本作では、序盤に、ドルーに誘われた時に様々な機能の付いている車で危ないドライブをするシーンが良かった。あの、昔の血が騒いでいるような悪い顔のグルーがセクシーで、ああ、私はこの姿が見たいんだなと思った。
このままだと、グルー自体が中途半端な存在になってしまう。

三姉妹、ルーシー、ドルーと登場人物が増えていったわけだが、忘れちゃいけない、最初からミニオンもいる。
タイトルにもなっている“大脱走”。脱走というよりは脱獄だけれど、刑務所に入るところから脱獄まで、一切グルーは関係ない。『怪盗グルー“と”ミニオン大脱走』にしたほうが良かったのではないか。今回、ミニオンたちはミニオンたちで別行動である。序盤に、悪党をやめたグルーにブーイングしながら出て行ったのだ。気持ちはわかる。

グルーがバルタザールのアジトへ忍び込む時に「ミニオンのほうが役に立つ」みたいなことを言っていてハッとした。私が観たいのはそっちではないか。ミニオンの脱獄をグルーが手伝うことはないし、ラストバトルで合流して一緒に戦うこともない。

ミニオンとグルーの戯れは今回ほとんどない。メルがグルーとの思い出を回想するシーンがあるけれど、これが無かったら完全に別々である。怪盗グルーシリーズにミニオンシリーズが割り込んできたようだ。はっきり言って、本作はミニオンが出てこなくてもストーリーに支障はない。けれど、キャラ自体が人気があるから無理やり割り込ませたように見える。

それに、今作では三姉妹とルーシーもグルーとはほとんど別行動である。アグネスとグルーがユニコーンいる?いない?みたいにベッドルームで話すシーンも良かったから、本当はこちらの戯れも観たかった。

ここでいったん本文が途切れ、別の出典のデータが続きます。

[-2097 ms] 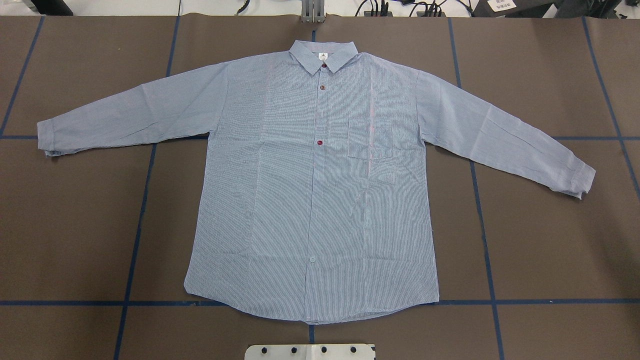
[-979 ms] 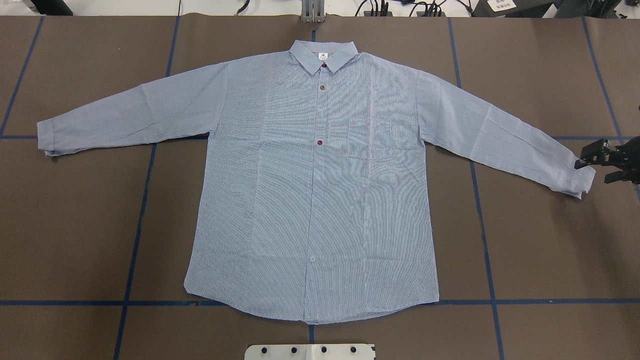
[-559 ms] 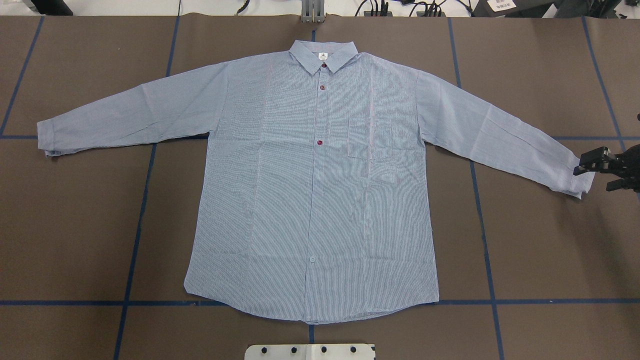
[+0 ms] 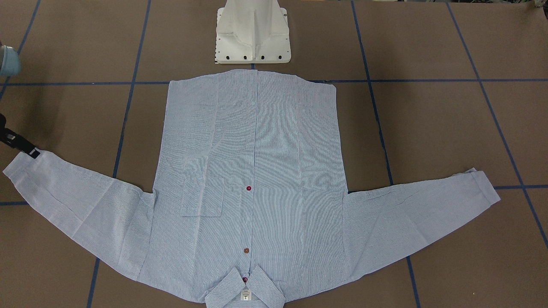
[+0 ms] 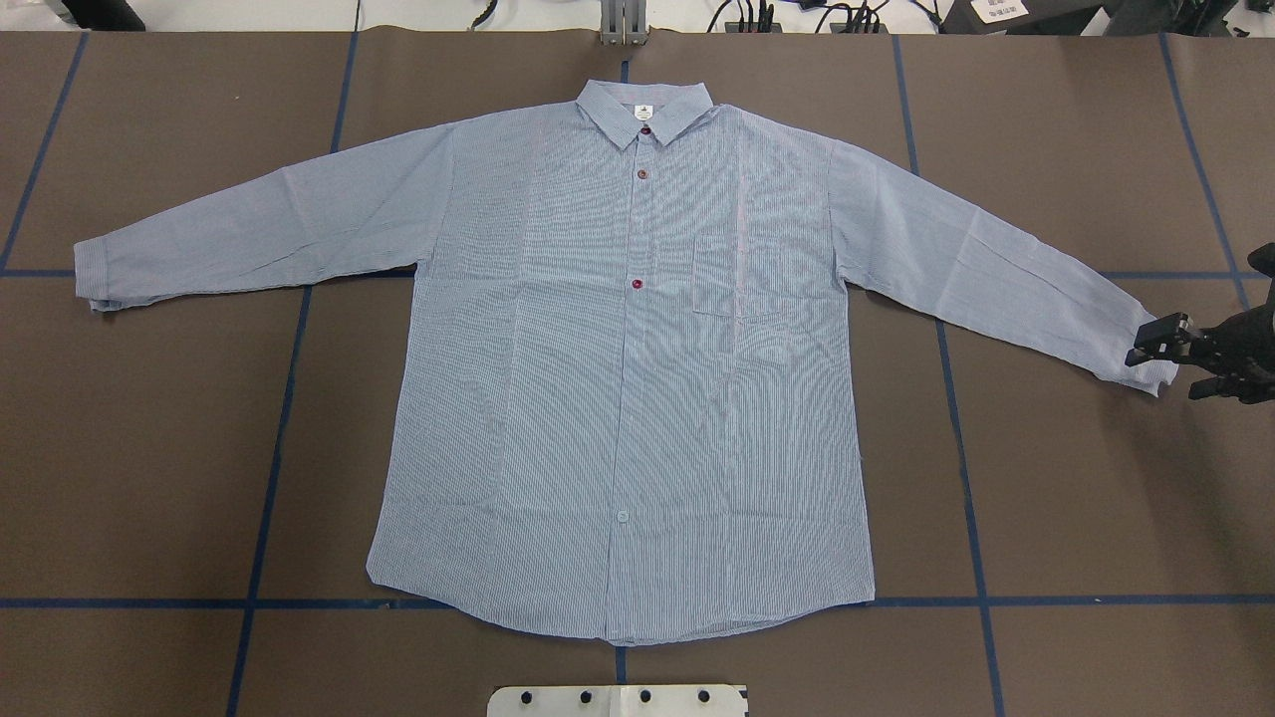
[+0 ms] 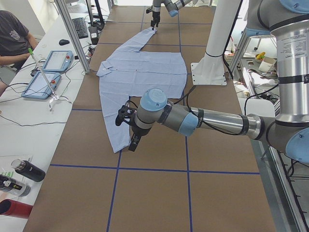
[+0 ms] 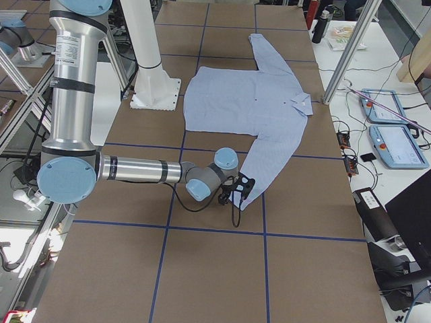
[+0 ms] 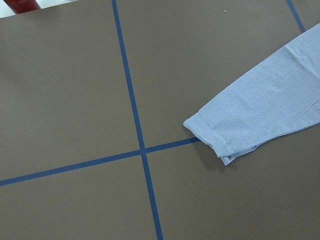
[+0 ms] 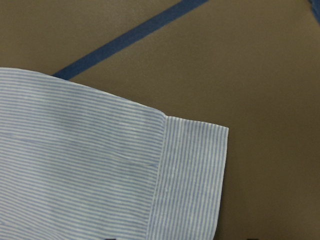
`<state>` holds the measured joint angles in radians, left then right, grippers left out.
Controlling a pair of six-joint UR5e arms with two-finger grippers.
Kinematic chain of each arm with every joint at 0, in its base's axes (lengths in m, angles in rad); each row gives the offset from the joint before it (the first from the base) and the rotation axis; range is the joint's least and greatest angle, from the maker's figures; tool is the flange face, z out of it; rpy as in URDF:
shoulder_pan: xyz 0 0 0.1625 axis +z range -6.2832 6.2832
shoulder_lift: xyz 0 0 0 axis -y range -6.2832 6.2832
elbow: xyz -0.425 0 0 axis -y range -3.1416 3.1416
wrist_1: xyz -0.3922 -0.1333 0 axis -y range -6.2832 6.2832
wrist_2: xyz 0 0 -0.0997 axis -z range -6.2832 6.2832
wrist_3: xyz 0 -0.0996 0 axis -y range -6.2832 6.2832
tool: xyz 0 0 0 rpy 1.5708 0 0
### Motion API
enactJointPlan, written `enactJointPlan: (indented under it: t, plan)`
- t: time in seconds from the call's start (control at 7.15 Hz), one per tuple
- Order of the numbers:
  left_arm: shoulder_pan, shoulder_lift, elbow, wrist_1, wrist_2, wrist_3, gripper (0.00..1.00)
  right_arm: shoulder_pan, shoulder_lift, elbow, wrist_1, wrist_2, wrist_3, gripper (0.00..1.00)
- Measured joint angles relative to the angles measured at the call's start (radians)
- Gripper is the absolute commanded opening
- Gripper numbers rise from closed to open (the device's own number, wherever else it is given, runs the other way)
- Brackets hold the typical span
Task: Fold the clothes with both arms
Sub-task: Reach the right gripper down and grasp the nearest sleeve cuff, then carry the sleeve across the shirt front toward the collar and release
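The light blue striped shirt (image 5: 618,378) lies flat and face up on the brown table, sleeves spread and collar at the far side; it also shows in the front-facing view (image 4: 257,171). My right gripper (image 5: 1163,373) is open, low over the right sleeve's cuff (image 5: 1146,370), with one finger (image 4: 21,146) at the cuff's edge. The right wrist view shows that cuff (image 9: 192,175) close up. My left gripper (image 6: 126,130) hangs near the left sleeve's cuff (image 8: 215,135). It shows only in the exterior left view, so I cannot tell whether it is open.
The white base pedestal (image 5: 618,700) stands at the table's near edge by the shirt's hem. Blue tape lines (image 5: 269,468) cross the brown table. A side desk holds tablets (image 6: 48,72) and bottles (image 6: 24,171), and a person (image 6: 12,34) sits there.
My right gripper came in from the overhead view's right edge and moved toward the robot and slightly left, onto the right cuff. The shirt has not moved.
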<state>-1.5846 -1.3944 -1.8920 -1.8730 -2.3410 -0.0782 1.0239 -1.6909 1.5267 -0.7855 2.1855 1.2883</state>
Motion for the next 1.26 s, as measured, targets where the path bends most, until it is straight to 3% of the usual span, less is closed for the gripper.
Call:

グルーは本作ではずっとドルーと行動をしている。それはそれでおもしろかったからいいのだけれど、三姉妹とルーシー、そしてミニオンが別の話として進行していくのが少し寂しい。
かといって、グルーは一人だから、全員と戯れるわけにはいかない。だからもう、本当は別々の作品にしてほしかった。三姉妹とルーシーとグルー、ミニオンとグルー、ドルーとグルーという、グルーさん三本立てのオムニバスにしてほしかった。

ここで終わりとも思えなかったが、続編が作りにくそうだと思った。
これ以上、登場人物というか身内が増えてしまうと、グルーは更にいい人になってしまう。もっと姑息で意地悪なグルーが見たいのに。

ボスを探す習性のあるミニオンは、最後はドルーと消えていった。悪党になりたいドルー、そして、悪党をさがしていたミニオン。これ以上ない組み合わせだとは思う。
でも、ドルーとミニオンがわちゃわちゃやってて、そこにグルーが混じらないのも寂しい。

今作も決してつまらなくはないが、話のバランスが相当危ういと思っていて、続編も方向性によってはどっちに転ぶだろうと思ってしまう。うまくまとめてほしい。
それより前に、ミニオンズシリーズが来るのかもしれないけれど。